====== Recorded data ======

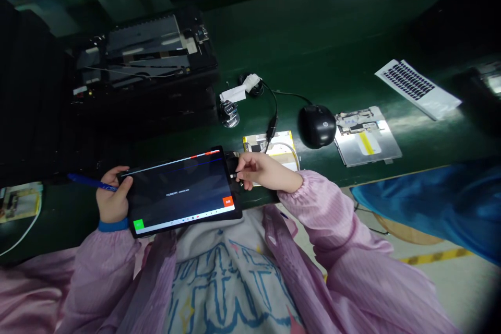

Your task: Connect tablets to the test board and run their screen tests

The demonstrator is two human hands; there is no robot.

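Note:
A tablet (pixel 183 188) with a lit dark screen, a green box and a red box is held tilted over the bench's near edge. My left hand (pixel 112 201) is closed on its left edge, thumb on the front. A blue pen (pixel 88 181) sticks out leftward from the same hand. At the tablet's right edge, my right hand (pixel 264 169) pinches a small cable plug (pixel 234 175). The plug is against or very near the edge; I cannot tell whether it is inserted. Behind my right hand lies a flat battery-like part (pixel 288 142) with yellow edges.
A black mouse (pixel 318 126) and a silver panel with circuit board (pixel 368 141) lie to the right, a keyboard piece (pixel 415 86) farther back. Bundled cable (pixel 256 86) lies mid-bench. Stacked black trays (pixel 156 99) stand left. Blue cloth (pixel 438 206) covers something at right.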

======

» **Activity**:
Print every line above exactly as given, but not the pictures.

» **Answer to the exercise**:
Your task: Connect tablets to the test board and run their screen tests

The demonstrator is two human hands; there is no robot.

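Note:
A tablet (pixel 183 188) with a lit dark screen, a green box and a red box is held tilted over the bench's near edge. My left hand (pixel 112 201) is closed on its left edge, thumb on the front. A blue pen (pixel 88 181) sticks out leftward from the same hand. At the tablet's right edge, my right hand (pixel 264 169) pinches a small cable plug (pixel 234 175). The plug is against or very near the edge; I cannot tell whether it is inserted. Behind my right hand lies a flat battery-like part (pixel 288 142) with yellow edges.
A black mouse (pixel 318 126) and a silver panel with circuit board (pixel 368 141) lie to the right, a keyboard piece (pixel 415 86) farther back. Bundled cable (pixel 256 86) lies mid-bench. Stacked black trays (pixel 156 99) stand left. Blue cloth (pixel 438 206) covers something at right.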

This output has been given in full.